Through their national organisation, 1,200 families from 13 European countries have pledged their support for the EURAS work. “We are delighted to make our significant contribution to the EURAS project by establishing a Europe-wide patient network to connect with patients and raise public awareness. The transnational network will also facilitate exchange among affected families,” says Verena Schmeder, EURAS Patient Board Officer and President of Syngap Elternhilfe e. V. The patient organisation will coordinate the recruitment for the planned European Patient Registry that welcomes CFC, CS, and SYNGAP1 patients, as well as patients with Noonan Syndrome. Patients, families, clinicians, and caregivers interested in this registry can pre-register via www.rasopathies.eu.

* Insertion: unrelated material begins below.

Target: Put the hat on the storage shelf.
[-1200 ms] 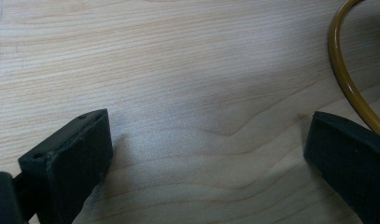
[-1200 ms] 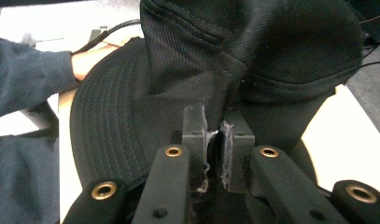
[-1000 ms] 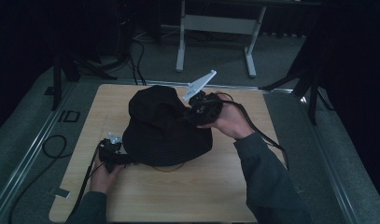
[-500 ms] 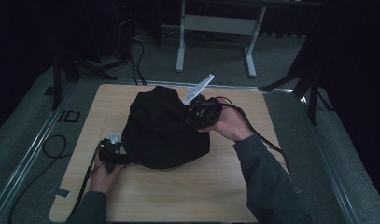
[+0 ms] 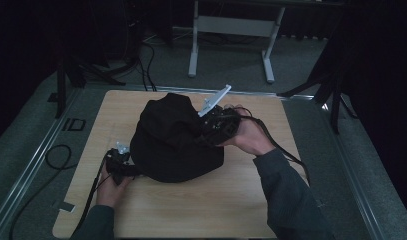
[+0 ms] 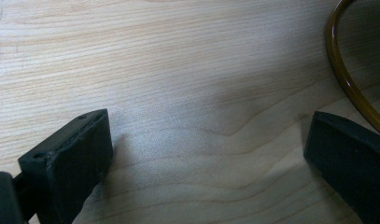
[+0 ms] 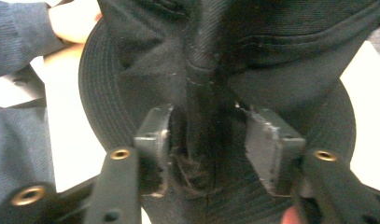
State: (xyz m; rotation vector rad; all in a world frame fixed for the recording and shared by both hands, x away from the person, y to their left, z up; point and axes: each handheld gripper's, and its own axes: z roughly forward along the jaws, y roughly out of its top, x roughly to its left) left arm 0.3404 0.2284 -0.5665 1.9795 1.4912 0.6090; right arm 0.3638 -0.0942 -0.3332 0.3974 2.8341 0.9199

Leveraging State-of-the-Art Technologies to Understand and Treat Neurodevelopmental RASopathies
The integration of patients’ perspectives with methods from multiple disciplines will help enhance scientific knowledge while ensuring a focus on actionability. The patient report-based registry, designed by a team of clinicians, bioinformaticians and patient representatives specifically for neurodevelopmental RASopathies, will allow for the stratification of patient cohorts, assessment of disease progression, and evaluation of treatment effectiveness. Stem cell technology will be used to develop novel disease models aiming at investigating disease mechanisms and testing the efficacy of treatments. Unbiased high-throughput phenotypic screens will be performed to identify new effective compounds. Furthermore, EURAS partners aim to develop new technologies for the delivery of therapeutic compounds to the brain and conduct preclinical proof-of-concept trials with repurposed drugs, antisense oligonucleotides, and motor-cognitive training.
Through these measures, the project will ultimately lead to the identification and implementation of new, less invasive treatments for patients. Moreover, EURAS will increase awareness, promote exchange, and provide patients and families with new state-of-the-art knowledge and therapies. “We are grateful to have been successful with our initiative and proud that we were finally selected in the Horizon Europe call. This proves that persistence and patient engagement can pay off even for small patient organisations. I hope that our initiative will inspire others,” says Marcos Mengual, Vice President of Syngap Elternhilfe e. V. and one of the project’s initiators.
The EURAS consortium holds its Kick-off meeting at Universitätsklinikum Erlangen and Friedrich-Alexander Universität Erlangen-Nürnberg on July 18-20, 2023.